## What is expected
The data below is to be set down again exactly as written.

## Records excerpted from a collection
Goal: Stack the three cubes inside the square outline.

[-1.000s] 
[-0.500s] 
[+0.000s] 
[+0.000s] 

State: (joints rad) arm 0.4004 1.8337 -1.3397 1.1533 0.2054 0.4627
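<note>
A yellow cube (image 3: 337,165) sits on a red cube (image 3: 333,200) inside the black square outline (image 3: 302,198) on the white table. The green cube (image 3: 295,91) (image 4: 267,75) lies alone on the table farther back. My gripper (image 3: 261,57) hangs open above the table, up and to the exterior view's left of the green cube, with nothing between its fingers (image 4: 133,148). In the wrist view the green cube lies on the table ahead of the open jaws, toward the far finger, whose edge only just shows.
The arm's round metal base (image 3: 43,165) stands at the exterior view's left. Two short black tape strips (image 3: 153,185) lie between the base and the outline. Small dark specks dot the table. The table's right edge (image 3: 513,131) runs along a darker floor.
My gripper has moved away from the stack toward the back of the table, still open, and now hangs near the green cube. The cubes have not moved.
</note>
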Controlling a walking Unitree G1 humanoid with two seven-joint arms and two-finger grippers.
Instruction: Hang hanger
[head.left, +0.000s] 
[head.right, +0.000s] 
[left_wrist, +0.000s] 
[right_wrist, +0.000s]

## Solution below
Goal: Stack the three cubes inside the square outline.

[-1.000s] 
[-0.500s] 
[+0.000s] 
[+0.000s] 

State: (joints rad) arm 0.4004 1.8337 -1.3397 1.1533 0.2054 0.4627
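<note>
A yellow cube (image 3: 337,165) sits on a red cube (image 3: 333,200) inside the black square outline (image 3: 302,198) on the white table. The green cube (image 3: 295,91) (image 4: 267,75) lies alone on the table farther back. My gripper (image 3: 261,57) hangs open above the table, up and to the exterior view's left of the green cube, with nothing between its fingers (image 4: 133,148). In the wrist view the green cube lies on the table ahead of the open jaws, toward the far finger, whose edge only just shows.
The arm's round metal base (image 3: 43,165) stands at the exterior view's left. Two short black tape strips (image 3: 153,185) lie between the base and the outline. Small dark specks dot the table. The table's right edge (image 3: 513,131) runs along a darker floor.
My gripper has moved away from the stack toward the back of the table, still open, and now hangs near the green cube. The cubes have not moved.
</note>
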Controlling a walking Unitree G1 humanoid with two seven-joint arms and two-finger grippers.
Instruction: Hang hanger
[head.left, +0.000s] 
[head.right, +0.000s] 
[left_wrist, +0.000s] 
[right_wrist, +0.000s]

What was requested is fully covered by this answer.